**REQUIRED WORK:**
Set down, exactly and with no pictures, the line that contains "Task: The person" and all lines after it in the listing.

**EXTRACTED DATA:**

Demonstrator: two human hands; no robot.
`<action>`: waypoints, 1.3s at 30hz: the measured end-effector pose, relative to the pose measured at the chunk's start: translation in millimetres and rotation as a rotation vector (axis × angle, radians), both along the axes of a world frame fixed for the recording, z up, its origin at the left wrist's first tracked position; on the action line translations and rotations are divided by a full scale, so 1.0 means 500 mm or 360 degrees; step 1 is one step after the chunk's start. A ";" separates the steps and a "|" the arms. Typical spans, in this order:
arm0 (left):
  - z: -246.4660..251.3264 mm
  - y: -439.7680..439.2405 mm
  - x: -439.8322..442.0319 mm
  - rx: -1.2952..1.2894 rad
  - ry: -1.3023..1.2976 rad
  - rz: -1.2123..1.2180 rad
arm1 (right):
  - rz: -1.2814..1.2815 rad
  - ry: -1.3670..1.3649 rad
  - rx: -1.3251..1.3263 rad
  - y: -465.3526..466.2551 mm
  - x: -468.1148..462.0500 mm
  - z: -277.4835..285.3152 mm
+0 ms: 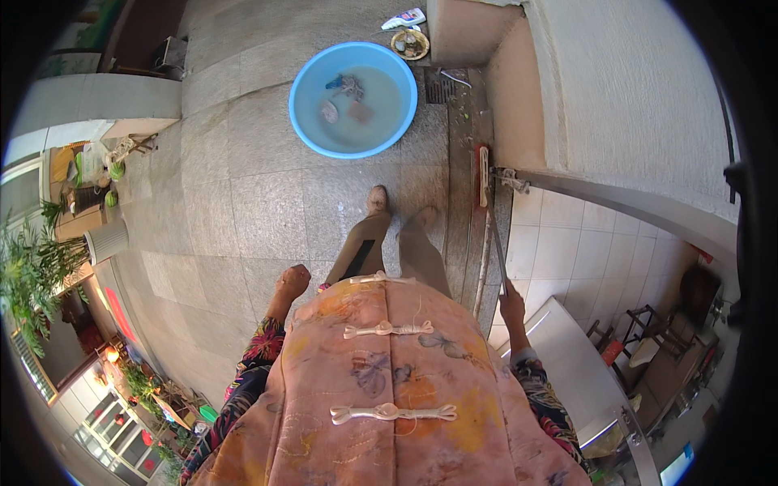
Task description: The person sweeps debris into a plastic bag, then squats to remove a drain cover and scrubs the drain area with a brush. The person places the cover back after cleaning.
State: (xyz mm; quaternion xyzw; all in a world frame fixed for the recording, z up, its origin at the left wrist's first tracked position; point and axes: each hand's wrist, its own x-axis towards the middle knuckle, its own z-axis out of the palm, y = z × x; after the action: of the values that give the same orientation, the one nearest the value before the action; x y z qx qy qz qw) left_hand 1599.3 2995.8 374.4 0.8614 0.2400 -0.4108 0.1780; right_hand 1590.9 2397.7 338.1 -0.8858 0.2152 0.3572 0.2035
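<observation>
My right hand (512, 302) grips the long handle of a broom or squeegee (483, 176), whose reddish head stands near the doorway at the right. My left hand (294, 280) hangs beside my body with the fingers curled, and nothing shows in it. In front of my feet stands a round blue plastic basin (293, 109). Cloudy water fills part of it, and several cloths or small items (351, 87) lie in the water.
A white bottle (404, 19) lies behind the basin, near a small round dish (410, 45). A floor drain grate (439, 88) lies right of the basin. A wall and doorway stand at the right. A potted plant (106, 240) and watermelons (111, 198) are at the left.
</observation>
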 end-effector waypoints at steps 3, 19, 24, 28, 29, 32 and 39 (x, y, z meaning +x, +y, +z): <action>-0.010 0.005 -0.013 0.0021 -0.0030 0.0036 | 0.0056 -0.0160 0.0084 0.017 0.065 -0.011; -0.041 -0.042 0.048 -0.0023 -0.0058 -0.0004 | 0.0121 -0.0086 0.0083 0.015 -0.011 0.079; -0.064 -0.024 0.036 -0.0089 -0.0091 -0.0118 | 0.0209 -0.0078 -0.0025 0.002 -0.033 0.067; -0.083 -0.014 0.046 -0.0090 -0.0115 -0.0317 | 0.0194 -0.0031 -0.0084 0.016 -0.053 0.077; -0.088 -0.014 0.057 -0.0090 -0.0167 -0.0292 | 0.0187 -0.0008 -0.0081 0.019 -0.058 0.081; -0.103 -0.016 0.090 -0.0018 -0.0222 -0.0287 | 0.0089 -0.0004 -0.0053 0.034 -0.087 0.105; -0.092 0.006 0.219 0.0052 -0.0174 -0.0322 | 0.0040 0.0052 -0.0021 0.055 -0.142 0.144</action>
State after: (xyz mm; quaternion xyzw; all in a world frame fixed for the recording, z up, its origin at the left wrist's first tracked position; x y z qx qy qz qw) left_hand 1708.6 2998.8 328.2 0.9051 0.1485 -0.3751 0.1343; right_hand 1519.7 2425.1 410.2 -0.8838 0.2097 0.3729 0.1895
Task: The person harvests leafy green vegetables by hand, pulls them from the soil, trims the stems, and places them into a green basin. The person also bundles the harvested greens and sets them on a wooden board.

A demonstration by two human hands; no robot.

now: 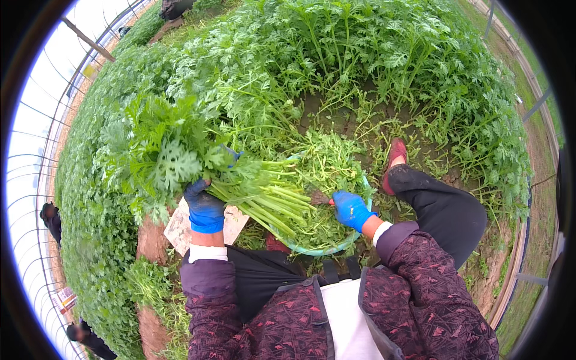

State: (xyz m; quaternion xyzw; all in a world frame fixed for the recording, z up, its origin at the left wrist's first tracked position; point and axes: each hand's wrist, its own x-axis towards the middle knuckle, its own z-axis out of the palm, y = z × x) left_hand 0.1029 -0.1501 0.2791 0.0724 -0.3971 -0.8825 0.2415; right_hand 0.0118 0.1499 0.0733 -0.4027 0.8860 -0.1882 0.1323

**RESPONSE FOR THIS EXERCISE:**
Task: The person harvests leafy green vegetables by hand, pulls them from the soil, trims the stems, and places them into a green basin. The person also bundles the harvested greens and sets them on a wooden board.

A demonstration by two human hands; no robot.

now: 

State: (xyz m; quaternion xyzw; all in a world frame fixed for the recording, z up, its origin at the left wrist's first tracked position; point and axes: each hand's wrist, its own x-axis towards the middle knuckle, its own z-axis out of the palm, y = z × x) left_hand 0.1029 -0.1501 0.2791 0.0724 -0.3971 -0.8825 0.2415; right_hand 0.0118 0.1499 0.0733 -0.4027 0.8860 -0.1882 0.1323

Besides the given answer, there is nothing more to add.